Blue
"Common Blue is very blue" goes the mantra - except, that is, when it's an immature female like this one. Mature females don't have to be blue either - some are, but others are a drab green, darkening to brown as they age. For what it's worth, it looks to me as if this one is turning blue rather than green, but she'll never get the broad blue band across the upper surface of her 8th and 9th abdominal segments which distinguishes male Common Blues. It's the fact that this band is a deeper colour than its other blue markings, and much stronger than the equivalent band in males of the other 'blue' species, that gives rise to the mantra.
Other diagnostic features that point to this being a female Common Blue are the fact that her coloured shoulder stripe is broader than the black stripe below it, and the shapes of the black markings along the upper surface of her abdomen. If I'd been able to get a side-on shot, the clincher would have been the small spine on the under surface of her 8th abdominal segment, which no other female damselfly possesses - but she was antsy enough about my attentions as it was, and the moment I began to sink into a crouch beside her, she lost her nerve completely and flew away.

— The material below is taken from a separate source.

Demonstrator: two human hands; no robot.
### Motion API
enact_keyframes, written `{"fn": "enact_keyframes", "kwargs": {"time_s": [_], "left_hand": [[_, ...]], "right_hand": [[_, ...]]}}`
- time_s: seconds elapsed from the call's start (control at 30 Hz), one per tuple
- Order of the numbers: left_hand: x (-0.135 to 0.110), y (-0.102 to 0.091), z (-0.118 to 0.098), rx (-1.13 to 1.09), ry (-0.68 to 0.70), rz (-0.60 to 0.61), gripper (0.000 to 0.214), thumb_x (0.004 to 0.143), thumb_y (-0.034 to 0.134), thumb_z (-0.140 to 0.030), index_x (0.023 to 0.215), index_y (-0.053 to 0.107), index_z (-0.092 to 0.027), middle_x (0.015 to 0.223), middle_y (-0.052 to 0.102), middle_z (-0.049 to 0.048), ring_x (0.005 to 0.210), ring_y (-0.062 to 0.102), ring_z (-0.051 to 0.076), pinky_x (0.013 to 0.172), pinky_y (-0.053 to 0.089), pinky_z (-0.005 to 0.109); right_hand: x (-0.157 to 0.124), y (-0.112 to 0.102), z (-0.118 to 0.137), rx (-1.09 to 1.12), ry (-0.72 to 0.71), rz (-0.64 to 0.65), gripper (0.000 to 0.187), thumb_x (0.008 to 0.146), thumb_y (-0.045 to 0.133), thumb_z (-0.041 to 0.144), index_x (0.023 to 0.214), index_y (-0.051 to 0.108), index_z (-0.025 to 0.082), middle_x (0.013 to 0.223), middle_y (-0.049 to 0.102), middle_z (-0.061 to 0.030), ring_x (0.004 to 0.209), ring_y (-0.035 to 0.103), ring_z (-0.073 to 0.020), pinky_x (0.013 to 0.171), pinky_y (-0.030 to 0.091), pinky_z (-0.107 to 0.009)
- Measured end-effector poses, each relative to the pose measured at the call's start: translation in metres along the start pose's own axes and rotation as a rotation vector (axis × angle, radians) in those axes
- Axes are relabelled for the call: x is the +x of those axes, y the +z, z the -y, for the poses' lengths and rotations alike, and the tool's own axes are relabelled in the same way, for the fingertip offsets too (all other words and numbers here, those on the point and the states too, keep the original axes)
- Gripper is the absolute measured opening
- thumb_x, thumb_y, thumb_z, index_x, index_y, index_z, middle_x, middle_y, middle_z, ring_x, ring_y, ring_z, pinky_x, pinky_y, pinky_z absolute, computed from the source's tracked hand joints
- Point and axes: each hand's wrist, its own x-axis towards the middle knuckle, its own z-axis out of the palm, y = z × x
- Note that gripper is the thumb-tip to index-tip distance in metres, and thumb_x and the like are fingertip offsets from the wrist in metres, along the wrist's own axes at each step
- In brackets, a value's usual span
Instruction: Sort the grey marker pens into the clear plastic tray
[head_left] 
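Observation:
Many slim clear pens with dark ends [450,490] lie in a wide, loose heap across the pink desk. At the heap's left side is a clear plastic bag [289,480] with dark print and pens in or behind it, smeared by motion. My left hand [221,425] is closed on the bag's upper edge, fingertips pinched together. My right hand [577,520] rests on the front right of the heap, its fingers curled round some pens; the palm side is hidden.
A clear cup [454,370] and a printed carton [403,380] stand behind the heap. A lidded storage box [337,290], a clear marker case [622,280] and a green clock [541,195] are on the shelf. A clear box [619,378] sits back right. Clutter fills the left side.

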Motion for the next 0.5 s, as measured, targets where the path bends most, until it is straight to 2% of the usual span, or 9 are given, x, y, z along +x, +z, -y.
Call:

This wasn't the first Common Blue I'd photographed this season, but she was the first I'd yet spotted in the Shire. I'd taken a trip to Severn Stoke in the hope of finding some emergent Common Clubtails, but an hour's diligent searching of the bankside vegetation didn't produce any dragonflies at all. There were a good number of both Banded and Beautiful Demoiselles, but many of them were as immature as this Common Blue Damselfly, and I have a feeling that the season at Severn Stoke is still only just getting into its stride. Happily, I also spotted another Worcestershire Odonutter, with whom I should already have been acquainted given that we'd been on at least two organised dragon hunts together, but neither of us recognised the other until we exchanged names. We then had a pleasant chat, during which he gave me the most valuable piece of site advice I've had this year; I wish I could tell you what it was, but if I did, I'd have to kill you.